Aggregate entities themselves (entities with service: 'brainy:aggregation' or metadata.__aggregate: true) are always skipped to prevent infinite feedback loops.
Incremental Update Flow
When Brainy calls incrementalUpdate():
- Source filter check — skip if entity doesn't match
- Aggregate entity check — skip if entity is itself an aggregate
- Group key computation — extract groupBy fields, apply time bucketing
- Metric update — for each metric in the definition:
add: Increment sum/count/mean/M2, insert into BTreeMapdelete: Decrement sum/count/mean/M2, remove from BTreeMapupdate: Delete old values, add new values (handles group changes)
Performance
Run the included benchmarks: npm run bench
| Operation | Throughput | Latency |
|---|---|---|
incrementalUpdate (1K entities) |
809 ops/s | 1.2 ms |
rebuildAggregate (10K entities) |
475 ops/s | 2.1 ms |
rebuildAggregate (100K entities) |
66 ops/s | 15.2 ms |
queryAggregate (1K groups, sort + paginate) |
986 ops/s | 1.0 ms |
computeGroupKey (10K entities) |
146 ops/s | 6.8 ms |
Troubleshooting
Aggregation not using native engine
Verify Cortex is loaded and the aggregation provider is registered:
const diag = brain.diagnostics()
console.log(diag.providers.aggregation)
// Should show { source: 'plugin' }Stale MIN/MAX after deletes
This should not happen with Cortex — the BTreeMap guarantees precision.
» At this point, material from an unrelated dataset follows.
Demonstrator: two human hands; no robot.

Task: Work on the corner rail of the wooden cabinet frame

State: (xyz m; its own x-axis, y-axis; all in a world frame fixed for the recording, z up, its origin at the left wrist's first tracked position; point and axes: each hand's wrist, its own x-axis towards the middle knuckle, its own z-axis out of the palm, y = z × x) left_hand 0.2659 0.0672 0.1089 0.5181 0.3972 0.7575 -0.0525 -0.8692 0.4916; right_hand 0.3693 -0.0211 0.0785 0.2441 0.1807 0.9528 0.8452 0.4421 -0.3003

If you see stale values, verify you're running Cortex (not the JS fallback) and that the delete operation includes the correct entity metadata.
Rebuild performance
For datasets over 100K entities, rebuild uses Rayon parallelism automatically. Ensure your system has multiple CPU cores available. Single-core environments still work but won't benefit from parallel rebuild.